Ließe sich der Gedanken für ein Netzwerk, also eine digitale Heimat für Ältere nicht auch auf die sozialen Netzwerke übertragen? Stand heute würden sich dann die Teens und Twens auf TikTok austauschen, die 30plus auf LinkedIn und Instagram, die Oldies but Goodies – und damit meine ich die Generation X und älter – auf Facebook, und alle auf YouTube, wie auch schon heute.

Wäre dies nicht top für jede Content- und Werbeplanung?
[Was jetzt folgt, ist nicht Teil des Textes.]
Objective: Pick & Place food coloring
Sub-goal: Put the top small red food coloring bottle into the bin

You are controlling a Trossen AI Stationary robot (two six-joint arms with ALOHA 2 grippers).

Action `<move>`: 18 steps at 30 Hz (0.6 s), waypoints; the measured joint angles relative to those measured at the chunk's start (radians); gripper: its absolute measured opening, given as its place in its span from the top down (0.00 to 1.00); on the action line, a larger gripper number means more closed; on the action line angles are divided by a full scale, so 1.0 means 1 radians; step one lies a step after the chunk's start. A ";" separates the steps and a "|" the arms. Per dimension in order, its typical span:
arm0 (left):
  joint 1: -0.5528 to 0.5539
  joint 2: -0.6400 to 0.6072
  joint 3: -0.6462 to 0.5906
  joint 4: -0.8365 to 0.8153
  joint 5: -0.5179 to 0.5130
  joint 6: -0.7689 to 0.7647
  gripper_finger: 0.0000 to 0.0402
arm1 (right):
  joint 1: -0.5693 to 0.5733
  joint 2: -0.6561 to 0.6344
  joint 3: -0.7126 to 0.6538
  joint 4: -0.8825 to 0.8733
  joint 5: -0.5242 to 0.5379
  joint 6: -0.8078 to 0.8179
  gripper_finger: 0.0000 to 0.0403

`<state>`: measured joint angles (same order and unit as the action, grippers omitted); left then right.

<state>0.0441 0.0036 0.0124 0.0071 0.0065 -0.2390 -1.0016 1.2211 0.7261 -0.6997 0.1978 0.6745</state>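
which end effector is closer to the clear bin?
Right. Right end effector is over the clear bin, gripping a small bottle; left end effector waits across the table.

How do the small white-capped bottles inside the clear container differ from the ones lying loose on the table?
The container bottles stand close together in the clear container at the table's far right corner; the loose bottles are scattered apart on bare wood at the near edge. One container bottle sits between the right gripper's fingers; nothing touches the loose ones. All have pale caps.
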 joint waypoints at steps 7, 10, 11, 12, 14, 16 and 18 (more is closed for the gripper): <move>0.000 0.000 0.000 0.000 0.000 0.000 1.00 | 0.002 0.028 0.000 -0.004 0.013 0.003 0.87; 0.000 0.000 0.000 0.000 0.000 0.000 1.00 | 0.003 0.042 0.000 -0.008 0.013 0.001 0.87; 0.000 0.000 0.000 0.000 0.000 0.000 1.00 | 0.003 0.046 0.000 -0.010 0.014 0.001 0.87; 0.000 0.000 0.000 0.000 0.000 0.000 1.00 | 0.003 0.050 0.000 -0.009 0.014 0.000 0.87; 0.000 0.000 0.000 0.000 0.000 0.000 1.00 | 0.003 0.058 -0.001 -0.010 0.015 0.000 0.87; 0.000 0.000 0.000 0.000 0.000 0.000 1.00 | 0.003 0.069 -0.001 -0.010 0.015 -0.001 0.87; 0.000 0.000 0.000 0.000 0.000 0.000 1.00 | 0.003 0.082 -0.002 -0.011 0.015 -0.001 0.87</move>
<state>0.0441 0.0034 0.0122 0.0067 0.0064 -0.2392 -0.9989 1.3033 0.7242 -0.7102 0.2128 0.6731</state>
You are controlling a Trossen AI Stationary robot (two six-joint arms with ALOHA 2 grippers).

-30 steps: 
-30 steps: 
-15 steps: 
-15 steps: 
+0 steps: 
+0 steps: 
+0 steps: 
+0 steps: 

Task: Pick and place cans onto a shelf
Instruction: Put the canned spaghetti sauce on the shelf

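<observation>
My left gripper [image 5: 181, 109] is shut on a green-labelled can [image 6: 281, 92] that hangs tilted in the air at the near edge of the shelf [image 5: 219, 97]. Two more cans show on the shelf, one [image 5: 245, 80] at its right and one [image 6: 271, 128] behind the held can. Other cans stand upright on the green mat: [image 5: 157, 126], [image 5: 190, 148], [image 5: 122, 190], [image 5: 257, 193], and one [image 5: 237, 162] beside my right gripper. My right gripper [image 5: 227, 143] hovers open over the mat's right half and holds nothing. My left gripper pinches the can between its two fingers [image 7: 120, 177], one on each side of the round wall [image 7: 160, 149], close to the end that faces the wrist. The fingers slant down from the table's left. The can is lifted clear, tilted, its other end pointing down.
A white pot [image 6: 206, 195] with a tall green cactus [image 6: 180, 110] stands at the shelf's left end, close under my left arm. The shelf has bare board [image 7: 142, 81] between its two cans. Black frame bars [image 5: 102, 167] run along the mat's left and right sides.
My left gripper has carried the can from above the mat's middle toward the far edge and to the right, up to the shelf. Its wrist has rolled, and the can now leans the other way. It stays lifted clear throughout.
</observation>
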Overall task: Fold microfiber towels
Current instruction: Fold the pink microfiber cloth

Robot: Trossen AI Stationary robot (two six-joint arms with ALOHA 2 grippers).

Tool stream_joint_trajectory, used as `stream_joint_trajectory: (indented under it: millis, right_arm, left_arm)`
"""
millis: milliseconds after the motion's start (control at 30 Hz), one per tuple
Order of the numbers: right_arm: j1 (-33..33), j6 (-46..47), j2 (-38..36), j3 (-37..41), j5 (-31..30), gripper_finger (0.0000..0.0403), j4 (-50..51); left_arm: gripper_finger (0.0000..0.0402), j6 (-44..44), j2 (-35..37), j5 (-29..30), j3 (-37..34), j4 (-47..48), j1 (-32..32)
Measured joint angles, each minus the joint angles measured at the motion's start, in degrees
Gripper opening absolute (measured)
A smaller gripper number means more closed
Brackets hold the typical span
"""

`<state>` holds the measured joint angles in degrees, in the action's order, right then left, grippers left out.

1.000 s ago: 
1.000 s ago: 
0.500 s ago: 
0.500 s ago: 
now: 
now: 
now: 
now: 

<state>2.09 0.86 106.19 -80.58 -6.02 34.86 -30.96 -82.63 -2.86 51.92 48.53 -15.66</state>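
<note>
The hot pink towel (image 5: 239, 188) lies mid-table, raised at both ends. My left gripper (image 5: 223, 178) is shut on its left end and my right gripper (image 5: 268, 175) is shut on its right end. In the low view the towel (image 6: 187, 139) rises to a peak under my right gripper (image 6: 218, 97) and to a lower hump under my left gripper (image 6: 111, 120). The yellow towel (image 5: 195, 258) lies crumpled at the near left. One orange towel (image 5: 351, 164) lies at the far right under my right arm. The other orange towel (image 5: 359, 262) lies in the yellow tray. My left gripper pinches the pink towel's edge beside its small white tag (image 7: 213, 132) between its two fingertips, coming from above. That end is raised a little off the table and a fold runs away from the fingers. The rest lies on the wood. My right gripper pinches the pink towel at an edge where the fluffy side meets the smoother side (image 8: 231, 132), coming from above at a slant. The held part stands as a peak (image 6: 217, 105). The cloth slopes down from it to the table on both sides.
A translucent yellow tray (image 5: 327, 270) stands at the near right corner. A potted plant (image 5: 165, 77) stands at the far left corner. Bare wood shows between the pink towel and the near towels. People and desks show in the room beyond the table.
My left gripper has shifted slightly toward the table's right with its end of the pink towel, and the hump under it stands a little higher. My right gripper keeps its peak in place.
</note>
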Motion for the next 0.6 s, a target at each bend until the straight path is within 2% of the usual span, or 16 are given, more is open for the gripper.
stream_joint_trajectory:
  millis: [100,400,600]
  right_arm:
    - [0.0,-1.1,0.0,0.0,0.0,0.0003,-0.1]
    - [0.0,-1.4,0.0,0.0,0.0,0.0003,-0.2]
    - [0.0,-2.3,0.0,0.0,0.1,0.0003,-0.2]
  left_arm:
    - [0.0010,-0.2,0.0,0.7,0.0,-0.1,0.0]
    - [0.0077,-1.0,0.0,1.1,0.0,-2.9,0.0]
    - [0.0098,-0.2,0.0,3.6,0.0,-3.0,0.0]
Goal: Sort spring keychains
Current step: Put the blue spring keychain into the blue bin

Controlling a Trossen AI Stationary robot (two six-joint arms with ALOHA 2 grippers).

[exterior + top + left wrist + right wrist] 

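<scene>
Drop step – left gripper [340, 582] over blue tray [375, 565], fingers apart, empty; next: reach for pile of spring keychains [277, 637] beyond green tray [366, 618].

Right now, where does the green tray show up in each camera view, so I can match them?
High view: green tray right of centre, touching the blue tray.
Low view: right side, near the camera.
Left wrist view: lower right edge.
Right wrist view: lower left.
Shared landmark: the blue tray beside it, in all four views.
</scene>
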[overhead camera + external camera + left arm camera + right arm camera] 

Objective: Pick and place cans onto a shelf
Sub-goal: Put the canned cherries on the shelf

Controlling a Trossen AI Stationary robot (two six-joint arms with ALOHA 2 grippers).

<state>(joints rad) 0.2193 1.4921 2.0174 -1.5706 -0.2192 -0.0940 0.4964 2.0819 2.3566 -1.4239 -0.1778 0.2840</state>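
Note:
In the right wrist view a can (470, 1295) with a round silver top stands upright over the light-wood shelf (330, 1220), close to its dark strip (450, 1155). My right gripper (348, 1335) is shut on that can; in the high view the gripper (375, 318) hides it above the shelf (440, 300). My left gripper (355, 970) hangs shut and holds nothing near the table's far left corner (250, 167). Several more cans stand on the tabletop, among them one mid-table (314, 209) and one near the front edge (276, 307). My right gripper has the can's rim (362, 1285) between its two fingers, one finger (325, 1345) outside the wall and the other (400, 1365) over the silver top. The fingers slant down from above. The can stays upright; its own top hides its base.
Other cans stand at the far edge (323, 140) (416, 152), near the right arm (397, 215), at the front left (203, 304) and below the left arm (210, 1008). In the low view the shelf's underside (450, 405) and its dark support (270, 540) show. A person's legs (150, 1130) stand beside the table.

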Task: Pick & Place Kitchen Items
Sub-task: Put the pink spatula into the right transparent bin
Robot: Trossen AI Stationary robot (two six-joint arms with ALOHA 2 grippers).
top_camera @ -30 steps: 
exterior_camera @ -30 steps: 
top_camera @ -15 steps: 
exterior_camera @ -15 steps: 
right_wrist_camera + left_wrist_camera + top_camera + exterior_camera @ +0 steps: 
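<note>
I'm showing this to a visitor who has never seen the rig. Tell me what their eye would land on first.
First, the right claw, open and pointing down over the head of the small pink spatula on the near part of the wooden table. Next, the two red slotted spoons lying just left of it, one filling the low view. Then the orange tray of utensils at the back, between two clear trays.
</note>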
Jede Story ließe sich prima für mehrere Generationen aufbereiten und über die verschiedenen Kanäle generationsgerecht ausspielen. Also zielgruppengenaue Kommunikation, auch wenn natürlich nicht nur das Alter eine Rolle spielt. Zudem müsste sich kein Jugendlicher mehr in diesem 3-Generation-Haus unwohl fühlen, wenn sich Großeltern, Eltern und Kinder plötzlich auf Instagram begegnen. 

Der leere blaue Ozean

Wo ist solch ein Netzwerk? Solche eine neue digitale Heimat? Planungen dafür scheint es aktuell nicht zu geben. Zumindest sind sie mir nicht bekannt. Schade, gerade aus Strategie-Sicht. Stattdessen stürzen sich die Plattformen lieber mit der Konkurrenz in den roten Ozean und belassen den blauen Ozean unberührt. Warum eigentlich?